Modernist Afterlives: Critique, Literature, Theory
Ian Ellison (University of Kent), John Greaney (Goethe University Frankfurt), Mimi Lu (University of Oxford)
This panel examines and intervenes in the conceptual criteria of modernist afterlives, a topic, and now a field, which has gained a lot of critical attention over the last decade. The notion of a modernist afterlife, lineage, or legacy has expanded the remit and scope of modernist literature right into the present day; so much so that we can diagnose an obsession with modernism in contemporary letters and its critique. A host of the accounts which comprise this domain of study have been liberal, if not methodologically neo-liberal (both Sally Rooney and Elena Ferrante, for example, have recently been dubbed modernist inheritors), in their definition of modernism and how it recurs in twenty-first century letters.
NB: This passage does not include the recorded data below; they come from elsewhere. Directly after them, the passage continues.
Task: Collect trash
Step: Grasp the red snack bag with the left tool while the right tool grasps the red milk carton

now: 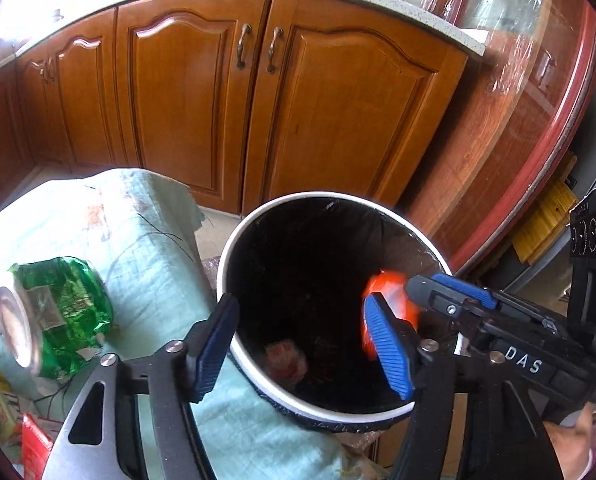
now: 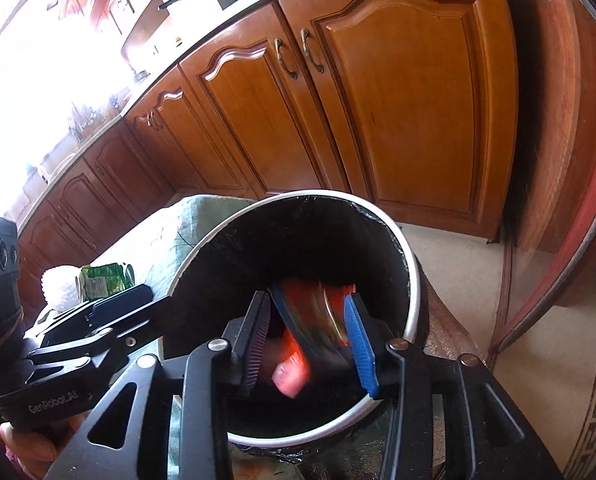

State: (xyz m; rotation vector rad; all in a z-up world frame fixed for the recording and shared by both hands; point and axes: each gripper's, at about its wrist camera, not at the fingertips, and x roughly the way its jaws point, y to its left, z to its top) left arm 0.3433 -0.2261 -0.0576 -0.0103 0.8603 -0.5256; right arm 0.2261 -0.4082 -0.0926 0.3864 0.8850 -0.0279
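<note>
Red wrapper: blurred, inside the bin mouth between the right gripper's parted pads, apparently clear of both.
Can: blurred, tilted, also inside the bin mouth beside the wrapper.
Bin: white rim, black liner, beside the green cloth.
Right gripper: released, over the bin.
Left gripper: released, nothing between its pads.
Green crushed can: on the cloth's left edge.

Left gripper and right gripper side by side, angled downward, jaws apart, pads gripping nothing.
</note>
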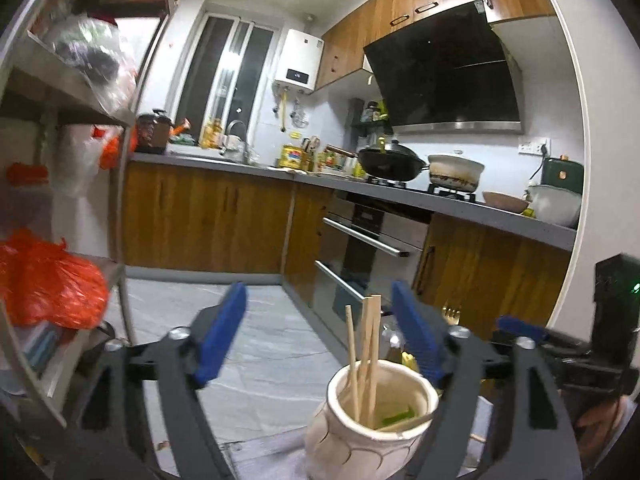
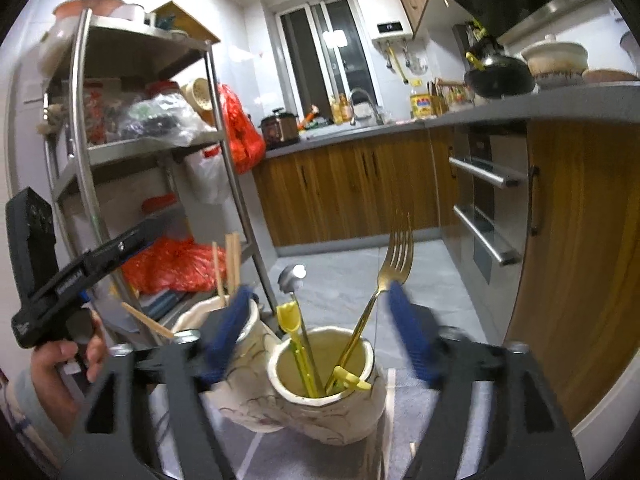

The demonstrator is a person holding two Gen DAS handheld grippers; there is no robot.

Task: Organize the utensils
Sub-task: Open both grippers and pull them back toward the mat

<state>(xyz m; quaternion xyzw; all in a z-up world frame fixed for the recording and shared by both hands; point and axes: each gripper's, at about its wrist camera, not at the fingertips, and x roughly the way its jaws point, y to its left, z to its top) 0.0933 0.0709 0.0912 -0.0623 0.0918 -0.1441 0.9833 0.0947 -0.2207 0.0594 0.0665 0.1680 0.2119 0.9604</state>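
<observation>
**Two ceramic jars, sorted utensils, both grippers wide**

A rounded cream ceramic jar (image 2: 324, 392) with glossy, line-patterned sides is standing between the right gripper's (image 2: 316, 328) blue ribbed pads, which are spread wide and gripping nothing. Inside it a gold metal fork (image 2: 394, 256) is leaning tines up, beside a slim steel spoon (image 2: 292, 276) and yellow plastic pieces (image 2: 289, 316).

Just to its left, touching or nearly so, a second matching jar (image 1: 372, 420) is holding pale wooden chopsticks (image 1: 370, 344), standing upright. The left gripper (image 1: 320, 336) is gaping open around that jar's mouth, its pads clear of the rim and holding nothing.

A steel shelf rack (image 2: 144, 152) with orange bags is standing behind.
</observation>
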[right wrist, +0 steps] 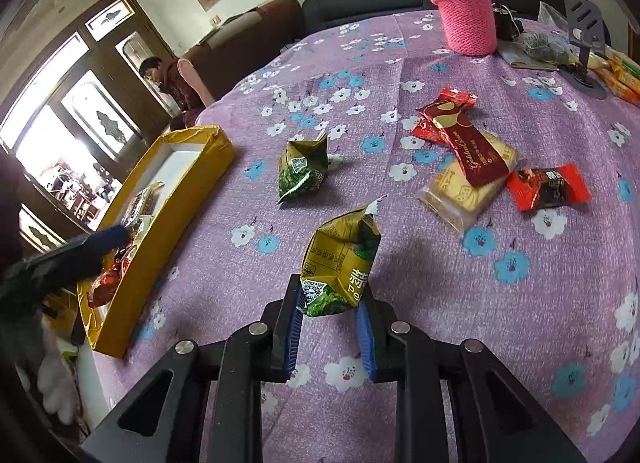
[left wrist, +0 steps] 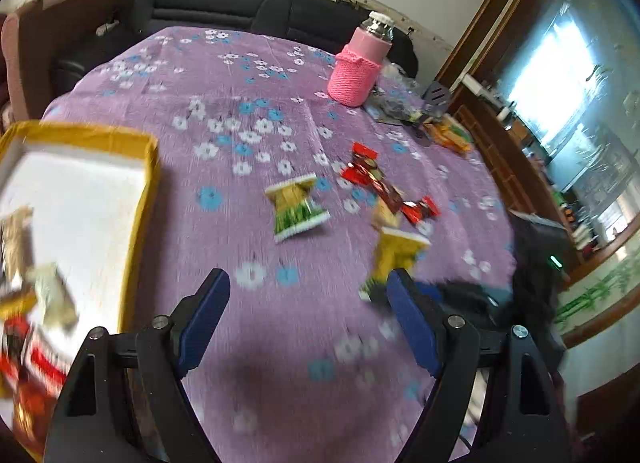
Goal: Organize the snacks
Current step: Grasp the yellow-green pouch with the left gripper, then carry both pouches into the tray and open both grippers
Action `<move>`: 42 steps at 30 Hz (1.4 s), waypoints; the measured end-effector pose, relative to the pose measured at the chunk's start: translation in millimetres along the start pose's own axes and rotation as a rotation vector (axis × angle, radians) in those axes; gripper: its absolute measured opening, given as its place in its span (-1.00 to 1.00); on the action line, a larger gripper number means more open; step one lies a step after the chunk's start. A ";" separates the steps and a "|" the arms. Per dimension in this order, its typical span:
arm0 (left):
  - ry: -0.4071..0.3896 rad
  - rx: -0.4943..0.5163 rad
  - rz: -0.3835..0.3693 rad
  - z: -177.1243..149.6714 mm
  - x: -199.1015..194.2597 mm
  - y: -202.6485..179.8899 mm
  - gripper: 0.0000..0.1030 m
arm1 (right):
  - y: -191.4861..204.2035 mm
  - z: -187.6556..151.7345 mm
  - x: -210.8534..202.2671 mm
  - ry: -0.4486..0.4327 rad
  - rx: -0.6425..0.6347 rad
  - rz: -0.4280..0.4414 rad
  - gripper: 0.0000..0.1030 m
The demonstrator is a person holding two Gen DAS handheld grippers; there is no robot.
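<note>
My right gripper is shut on a green-and-gold pea snack packet and holds it above the purple flowered tablecloth. The same packet shows in the left wrist view. My left gripper is open and empty over the cloth, beside the yellow box. That box holds several snacks. A second green packet lies mid-table. Red candies, a dark red bar and a biscuit pack lie to its right.
A bottle in a pink knitted sleeve stands at the far side. A black stand, bags and orange packets crowd the far right corner. A person sits behind the table near a sofa.
</note>
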State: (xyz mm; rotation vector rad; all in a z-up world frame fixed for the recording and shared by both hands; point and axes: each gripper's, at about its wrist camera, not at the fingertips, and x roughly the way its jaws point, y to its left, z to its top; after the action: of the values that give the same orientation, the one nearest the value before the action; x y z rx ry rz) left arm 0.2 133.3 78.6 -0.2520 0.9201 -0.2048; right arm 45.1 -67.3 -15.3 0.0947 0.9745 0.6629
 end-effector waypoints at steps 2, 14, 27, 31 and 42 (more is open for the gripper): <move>-0.001 0.043 0.053 12.9 22.0 -6.3 0.57 | -2.7 -2.0 1.3 0.001 0.009 0.010 -0.52; 0.069 0.171 0.186 29.2 111.1 -12.0 -0.25 | -10.7 -2.6 -1.4 -0.007 0.035 0.053 -0.52; -0.083 0.107 0.067 1.4 7.4 6.5 -0.28 | 1.0 -3.9 2.0 -0.026 0.003 0.051 -0.52; -0.155 0.036 0.053 -14.0 -42.4 40.9 -0.28 | 10.3 -7.2 7.7 -0.018 -0.017 0.055 -0.52; -0.238 -0.143 0.154 -46.0 -115.5 144.8 -0.27 | 62.2 -11.8 7.1 0.016 -0.005 0.180 -0.53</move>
State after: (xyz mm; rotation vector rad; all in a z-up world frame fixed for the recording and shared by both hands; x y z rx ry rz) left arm -95.2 297.7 95.8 -0.3287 0.7142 0.0336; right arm 8.7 -16.0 -4.8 0.1740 0.9874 0.8319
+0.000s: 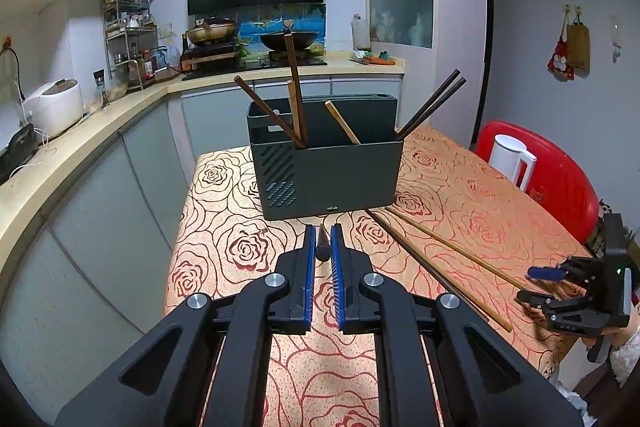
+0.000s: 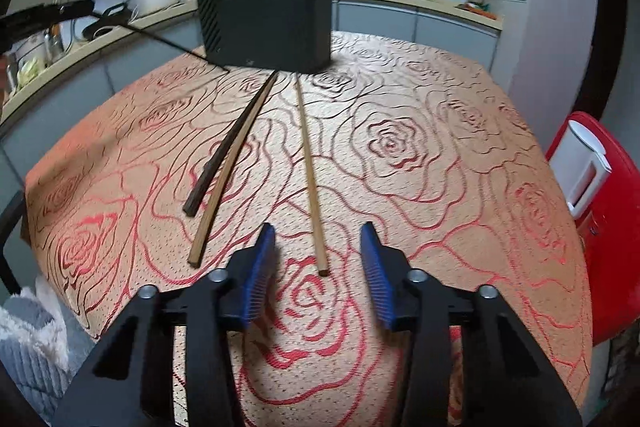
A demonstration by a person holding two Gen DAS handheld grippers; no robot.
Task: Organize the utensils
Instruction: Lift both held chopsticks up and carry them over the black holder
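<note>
A dark grey utensil holder (image 1: pixel 328 171) stands on the rose-patterned tablecloth (image 1: pixel 240 251) with several chopsticks sticking out of it. My left gripper (image 1: pixel 322 247) is shut on a dark chopstick (image 1: pixel 322 247), seen end-on in front of the holder. In the right wrist view the left gripper holds this dark chopstick (image 2: pixel 160 39) pointing down toward the holder (image 2: pixel 272 23). Three chopsticks lie on the cloth: a dark one (image 2: pixel 228 151), a light one (image 2: pixel 228 175) and another light one (image 2: pixel 312 179). My right gripper (image 2: pixel 318 263) is open around the near end of that last chopstick.
A red chair (image 1: pixel 560 179) with a white kettle (image 1: pixel 512 159) stands right of the table. A kitchen counter (image 1: pixel 80 139) with a rice cooker (image 1: pixel 54 107) runs along the left. The table edge is close below both grippers.
</note>
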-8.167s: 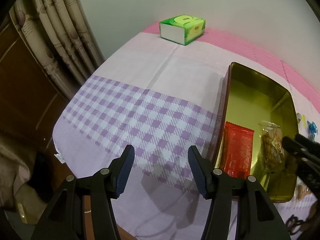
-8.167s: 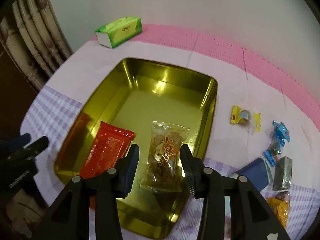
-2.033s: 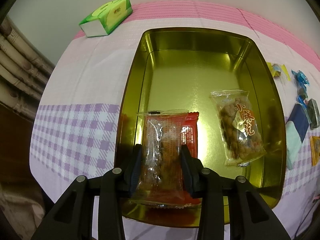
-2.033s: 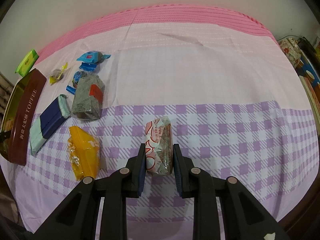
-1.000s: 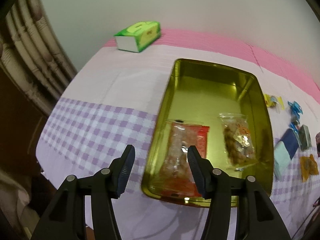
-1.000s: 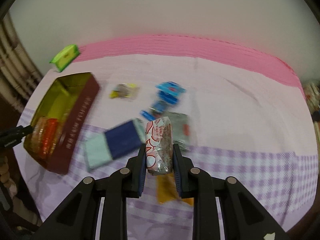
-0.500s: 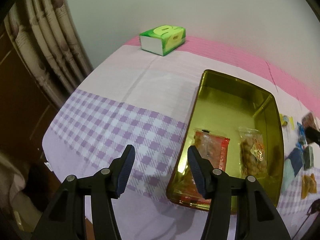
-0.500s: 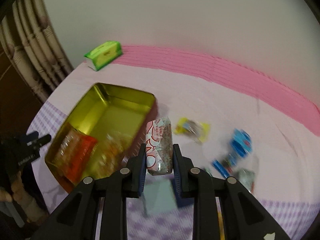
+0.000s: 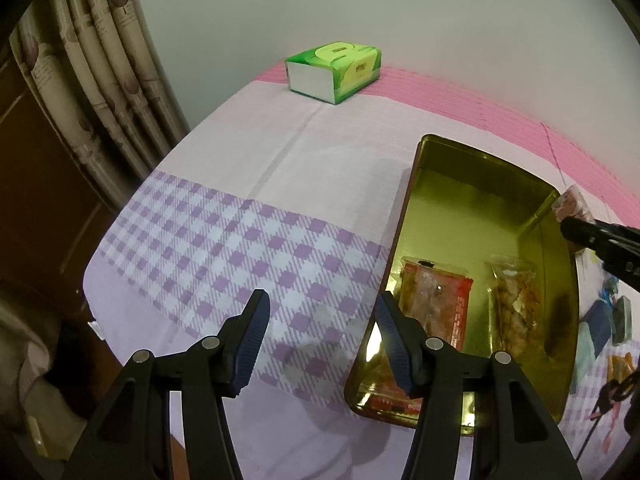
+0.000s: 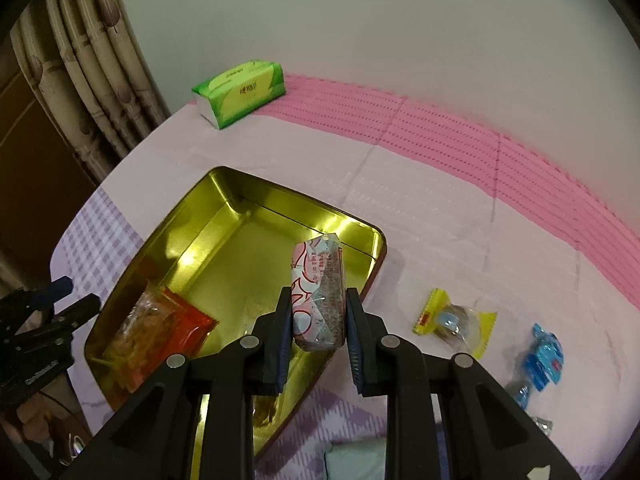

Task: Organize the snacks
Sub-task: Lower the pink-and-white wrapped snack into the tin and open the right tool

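The right gripper (image 10: 318,320) is clamped on a pink-and-white wrapped snack (image 10: 318,296), gripping its lower half between both fingers so the packet stands on end, and it hangs above the near right part of the gold tin (image 10: 224,196), pointing forward and down over the tin's right rim. From the left wrist view that same gripper (image 9: 576,226) pokes in from the right edge at the tin's far right corner, the packet (image 9: 570,204) just peeking beyond its tip. The left gripper (image 9: 320,328) sits low and off to the tin's left, its 2 fingers spread wide with nothing between them, over the purple checked cloth (image 9: 224,248) with its right finger just over the tin's (image 9: 412,184) left wall. Inside the tin lie 2 red and clear packets (image 9: 434,304) overlapping, and a clear bag of brown snacks (image 9: 514,300) beside them. On the cloth to the tin's right rest a yellow-wrapped sweet (image 10: 454,320) and a blue-wrapped sweet (image 10: 542,360). A green tissue box (image 10: 240,92) sits at the far edge.
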Demonstrator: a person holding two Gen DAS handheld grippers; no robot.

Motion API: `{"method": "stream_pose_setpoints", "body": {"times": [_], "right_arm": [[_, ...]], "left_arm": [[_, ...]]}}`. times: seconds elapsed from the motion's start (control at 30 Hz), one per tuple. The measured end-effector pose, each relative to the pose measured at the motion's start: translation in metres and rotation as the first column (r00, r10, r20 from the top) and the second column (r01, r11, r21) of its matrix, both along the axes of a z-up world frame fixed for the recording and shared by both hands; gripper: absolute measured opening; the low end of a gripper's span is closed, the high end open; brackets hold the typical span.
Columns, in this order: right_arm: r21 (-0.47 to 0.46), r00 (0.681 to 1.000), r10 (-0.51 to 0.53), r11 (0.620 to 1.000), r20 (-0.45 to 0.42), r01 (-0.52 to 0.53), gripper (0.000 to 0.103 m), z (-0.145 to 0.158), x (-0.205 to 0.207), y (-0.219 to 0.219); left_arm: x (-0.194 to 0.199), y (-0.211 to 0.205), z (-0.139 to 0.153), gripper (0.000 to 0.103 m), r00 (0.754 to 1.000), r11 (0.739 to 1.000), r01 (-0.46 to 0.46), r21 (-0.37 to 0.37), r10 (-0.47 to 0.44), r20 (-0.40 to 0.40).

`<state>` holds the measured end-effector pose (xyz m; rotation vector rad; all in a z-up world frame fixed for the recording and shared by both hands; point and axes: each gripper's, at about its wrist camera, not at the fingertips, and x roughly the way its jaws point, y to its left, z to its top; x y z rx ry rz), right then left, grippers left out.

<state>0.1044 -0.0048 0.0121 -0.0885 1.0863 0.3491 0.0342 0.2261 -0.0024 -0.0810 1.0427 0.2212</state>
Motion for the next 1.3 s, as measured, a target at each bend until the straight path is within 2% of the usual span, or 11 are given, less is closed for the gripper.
{"method": "stream_pose_setpoints", "body": {"times": [0.53,0.77,1.3], "right_arm": [[-0.070,0.999,0.041,0.997,-0.002,-0.041,0.020,-0.016,0.025,0.022],[-0.092,0.998,0.056,0.994,0.006,-0.055,0.020,-0.019,0.023,0.028],[-0.019,1.000,0.007,1.000,0.001,-0.007,0.026,-0.011,0.023,0.016]], "left_arm": [[0.001,0.022,-0.002,0.056,0.995,0.995,-0.102,-0.018,0.102,-0.009],[0.001,0.027,-0.005,0.056,0.993,0.993,-0.115,-0.028,0.114,-0.020],[0.002,0.025,-0.006,0.056,0.994,0.994,-0.108,-0.028,0.108,-0.020]]}}
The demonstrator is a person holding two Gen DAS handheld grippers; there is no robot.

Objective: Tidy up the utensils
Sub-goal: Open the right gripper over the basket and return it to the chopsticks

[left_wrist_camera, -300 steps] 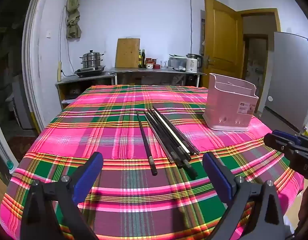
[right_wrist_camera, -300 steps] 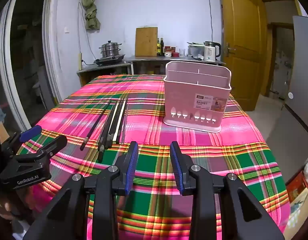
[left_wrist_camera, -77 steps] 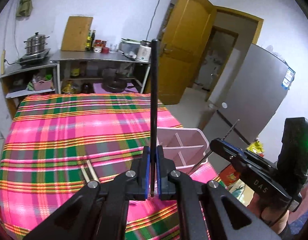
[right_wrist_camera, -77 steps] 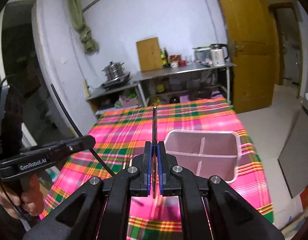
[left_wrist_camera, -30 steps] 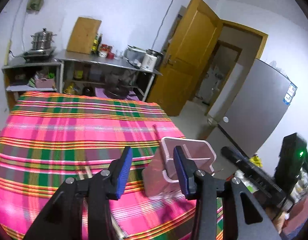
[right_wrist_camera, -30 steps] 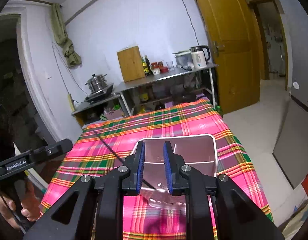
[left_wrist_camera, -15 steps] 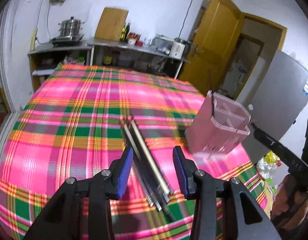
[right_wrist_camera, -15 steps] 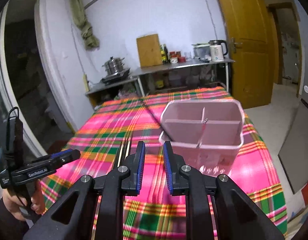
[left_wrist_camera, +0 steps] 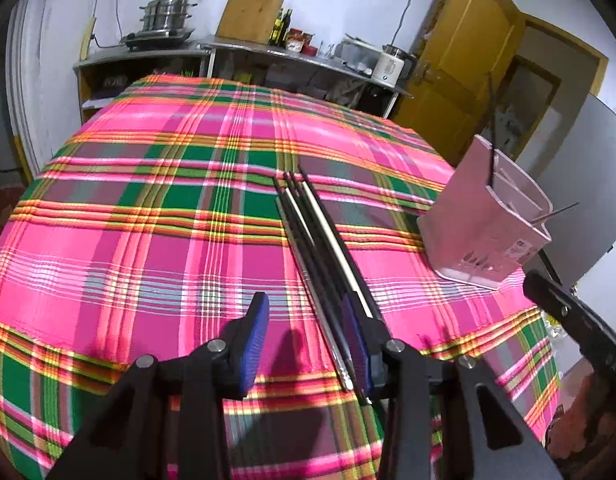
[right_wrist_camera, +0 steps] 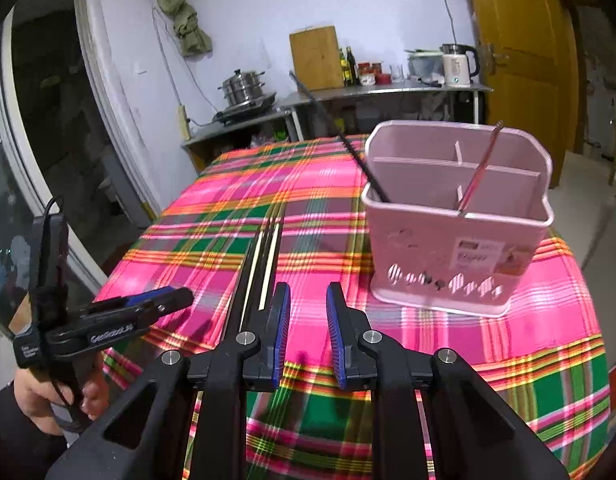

In response to this freedom with which a legacy of modernism now operates in contemporary literature and its critique, and which suspends any kind of ‘experimental’ or ‘innovative’ literature in a modernist limbo, this panel tackles and answers differently, a question that has recently been raised by Urmila Seshagiri. She asks: ‘What distinguishes modernism’s legacies from the afterlives of other literary or cultural movements?’ Addressing this question necessarily entails providing a specific definition of the terms ‘modernism’ and ‘afterlife’. Responding to Seshagiri’s question, Ian Ellison (University of Kent), John Greaney (Goethe University Frankfurt) and Mimi Lu (University of Oxford) ask what form(s) of modernism precede(s) a modernist afterlife and what theories of afterlife enable a finer description of a twenty-first century modernism. Critically analysing recent ideas of late modernism, meta-modernism, neo-modernism, and post-postmodernism, while also interrogating Any Warburg’s notion of Nachleben (‘after-life’) against Walter Benjamin’s preferred term Fortleben, (‘living forth’) and Jacques Derrida’s ideas on haunting and survivance (‘survival’), the panellists seek to refine the conceptual criteria through which we understand ‘modernist afterlives’.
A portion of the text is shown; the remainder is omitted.